**ABOUT THIS EXERCISE:**
Output the data once more, exactly as given.

**DATA BELOW:**
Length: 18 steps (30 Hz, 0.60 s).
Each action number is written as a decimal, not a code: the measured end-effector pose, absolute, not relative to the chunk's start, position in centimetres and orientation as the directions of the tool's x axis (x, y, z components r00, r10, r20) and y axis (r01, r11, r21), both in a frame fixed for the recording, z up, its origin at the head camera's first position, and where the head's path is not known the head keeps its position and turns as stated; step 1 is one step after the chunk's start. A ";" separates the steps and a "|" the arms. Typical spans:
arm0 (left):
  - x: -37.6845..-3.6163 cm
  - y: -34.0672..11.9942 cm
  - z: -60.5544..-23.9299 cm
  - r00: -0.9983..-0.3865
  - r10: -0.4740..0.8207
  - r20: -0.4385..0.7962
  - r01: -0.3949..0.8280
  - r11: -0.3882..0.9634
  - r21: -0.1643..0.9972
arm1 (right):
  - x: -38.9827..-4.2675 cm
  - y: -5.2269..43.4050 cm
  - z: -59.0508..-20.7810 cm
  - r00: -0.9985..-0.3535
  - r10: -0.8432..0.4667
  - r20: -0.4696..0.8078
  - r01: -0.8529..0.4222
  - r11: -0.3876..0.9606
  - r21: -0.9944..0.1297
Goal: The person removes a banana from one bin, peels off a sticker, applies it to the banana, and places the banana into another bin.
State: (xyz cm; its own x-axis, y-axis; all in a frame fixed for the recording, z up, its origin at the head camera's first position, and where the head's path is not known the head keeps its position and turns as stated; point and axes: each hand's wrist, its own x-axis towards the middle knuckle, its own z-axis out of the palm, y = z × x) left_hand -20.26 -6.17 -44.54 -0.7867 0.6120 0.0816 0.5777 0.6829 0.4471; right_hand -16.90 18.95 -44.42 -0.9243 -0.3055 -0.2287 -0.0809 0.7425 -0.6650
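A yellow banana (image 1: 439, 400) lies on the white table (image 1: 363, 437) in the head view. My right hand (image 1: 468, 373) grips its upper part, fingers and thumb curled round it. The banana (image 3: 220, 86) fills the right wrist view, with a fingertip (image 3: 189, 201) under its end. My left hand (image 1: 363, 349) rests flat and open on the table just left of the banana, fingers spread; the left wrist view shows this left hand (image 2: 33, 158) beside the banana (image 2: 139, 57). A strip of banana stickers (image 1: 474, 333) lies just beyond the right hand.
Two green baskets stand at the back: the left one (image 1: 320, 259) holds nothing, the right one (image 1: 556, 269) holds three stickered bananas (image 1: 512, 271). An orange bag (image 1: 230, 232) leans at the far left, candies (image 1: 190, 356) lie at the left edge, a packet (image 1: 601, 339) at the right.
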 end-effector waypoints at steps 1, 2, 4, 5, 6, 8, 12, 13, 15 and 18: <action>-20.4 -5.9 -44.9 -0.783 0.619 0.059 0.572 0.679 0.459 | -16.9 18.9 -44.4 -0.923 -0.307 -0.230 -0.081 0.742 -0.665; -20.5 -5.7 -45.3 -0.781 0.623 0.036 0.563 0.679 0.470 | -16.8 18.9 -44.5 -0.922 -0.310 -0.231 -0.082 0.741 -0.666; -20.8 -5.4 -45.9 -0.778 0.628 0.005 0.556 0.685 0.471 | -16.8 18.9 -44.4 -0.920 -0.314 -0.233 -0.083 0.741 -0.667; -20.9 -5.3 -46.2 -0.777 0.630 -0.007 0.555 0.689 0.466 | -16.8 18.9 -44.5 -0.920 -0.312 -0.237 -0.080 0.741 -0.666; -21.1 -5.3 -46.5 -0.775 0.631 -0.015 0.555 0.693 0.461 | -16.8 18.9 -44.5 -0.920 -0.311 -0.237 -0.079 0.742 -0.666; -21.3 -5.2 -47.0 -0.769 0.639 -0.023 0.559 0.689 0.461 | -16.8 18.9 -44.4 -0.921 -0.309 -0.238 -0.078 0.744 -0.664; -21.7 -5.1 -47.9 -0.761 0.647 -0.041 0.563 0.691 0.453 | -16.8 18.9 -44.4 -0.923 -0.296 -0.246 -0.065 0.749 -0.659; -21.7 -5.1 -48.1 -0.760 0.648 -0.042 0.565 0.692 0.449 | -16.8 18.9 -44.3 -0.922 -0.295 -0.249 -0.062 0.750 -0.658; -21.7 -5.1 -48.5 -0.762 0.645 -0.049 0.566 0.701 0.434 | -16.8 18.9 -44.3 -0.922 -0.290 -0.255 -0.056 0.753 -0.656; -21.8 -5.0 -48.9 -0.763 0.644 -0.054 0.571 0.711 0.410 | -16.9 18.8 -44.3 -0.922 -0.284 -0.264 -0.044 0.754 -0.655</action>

**THE ANSWER:**
Length: 18 steps (30 Hz, 0.60 s).
Each action number is written as a decimal, not a code: the measured end-effector pose, absolute, not relative to the chunk's start, position in centimetres and orientation as the directions of the tool's x axis (x, y, z components r00, r10, r20) and y axis (r01, r11, r21), both in a frame fixed for the recording, z up, its origin at the head camera's first position, and where the head's path is not known the head keeps its position and turns as stated; step 1 is one step after the chunk's start. A ";" separates the steps and a "|" the arms. Typical spans:
arm0 (left):
  - x: -37.6845..-3.6163 cm
  - y: -34.0672..11.9942 cm
  - z: -60.5544..-23.9299 cm
  - r00: -0.9983..-0.3865
  - r10: -0.4740..0.8207
  - r20: -0.4385..0.7962
  - r01: -0.3949..0.8280
  - r11: -0.3882..0.9634
  - r21: -0.1643..0.9972
arm1 (right):
  - x: -38.9827..-4.2675 cm
  - y: -5.2269..43.4050 cm
  - z: -59.0508..-20.7810 cm
  - r00: -0.9985..-0.3535
  - r10: -0.8432..0.4667
  - r20: -0.4696..0.8078
  - r01: -0.8529..0.4222
  - r11: -0.3876..0.9606
  - r21: -0.9944..0.1297
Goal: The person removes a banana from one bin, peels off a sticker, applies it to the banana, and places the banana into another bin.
State: (xyz cm; its own x-axis, y-axis; all in a frame fixed for the recording, z up, its origin at the head camera's first position, and where the head's path is not known the head keeps its position and turns as stated; point and axes: each hand's wrist, its own x-axis towards the middle knuckle, its own z-axis out of the palm, y = z × x) left_hand -20.26 -6.17 -44.54 -0.7867 0.6120 0.0816 0.5777 0.6829 0.4471; right_hand -16.90 18.95 -44.42 -0.9243 -0.3055 -0.2287 -0.0809 0.7425 -0.6650
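A yellow banana (image 1: 439, 400) lies on the white table (image 1: 363, 437) in the head view. My right hand (image 1: 468, 373) grips its upper part, fingers and thumb curled round it. The banana (image 3: 220, 86) fills the right wrist view, with a fingertip (image 3: 189, 201) under its end. My left hand (image 1: 363, 349) rests flat and open on the table just left of the banana, fingers spread; the left wrist view shows this left hand (image 2: 33, 158) beside the banana (image 2: 139, 57). A strip of banana stickers (image 1: 474, 333) lies just beyond the right hand.
Two green baskets stand at the back: the left one (image 1: 320, 259) holds nothing, the right one (image 1: 556, 269) holds three stickered bananas (image 1: 512, 271). An orange bag (image 1: 230, 232) leans at the far left, candies (image 1: 190, 356) lie at the left edge, a packet (image 1: 601, 339) at the right.
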 end-effector waypoints at steps 1, 2, 4, 5, 6, 8, 12, 13, 15 and 18: <action>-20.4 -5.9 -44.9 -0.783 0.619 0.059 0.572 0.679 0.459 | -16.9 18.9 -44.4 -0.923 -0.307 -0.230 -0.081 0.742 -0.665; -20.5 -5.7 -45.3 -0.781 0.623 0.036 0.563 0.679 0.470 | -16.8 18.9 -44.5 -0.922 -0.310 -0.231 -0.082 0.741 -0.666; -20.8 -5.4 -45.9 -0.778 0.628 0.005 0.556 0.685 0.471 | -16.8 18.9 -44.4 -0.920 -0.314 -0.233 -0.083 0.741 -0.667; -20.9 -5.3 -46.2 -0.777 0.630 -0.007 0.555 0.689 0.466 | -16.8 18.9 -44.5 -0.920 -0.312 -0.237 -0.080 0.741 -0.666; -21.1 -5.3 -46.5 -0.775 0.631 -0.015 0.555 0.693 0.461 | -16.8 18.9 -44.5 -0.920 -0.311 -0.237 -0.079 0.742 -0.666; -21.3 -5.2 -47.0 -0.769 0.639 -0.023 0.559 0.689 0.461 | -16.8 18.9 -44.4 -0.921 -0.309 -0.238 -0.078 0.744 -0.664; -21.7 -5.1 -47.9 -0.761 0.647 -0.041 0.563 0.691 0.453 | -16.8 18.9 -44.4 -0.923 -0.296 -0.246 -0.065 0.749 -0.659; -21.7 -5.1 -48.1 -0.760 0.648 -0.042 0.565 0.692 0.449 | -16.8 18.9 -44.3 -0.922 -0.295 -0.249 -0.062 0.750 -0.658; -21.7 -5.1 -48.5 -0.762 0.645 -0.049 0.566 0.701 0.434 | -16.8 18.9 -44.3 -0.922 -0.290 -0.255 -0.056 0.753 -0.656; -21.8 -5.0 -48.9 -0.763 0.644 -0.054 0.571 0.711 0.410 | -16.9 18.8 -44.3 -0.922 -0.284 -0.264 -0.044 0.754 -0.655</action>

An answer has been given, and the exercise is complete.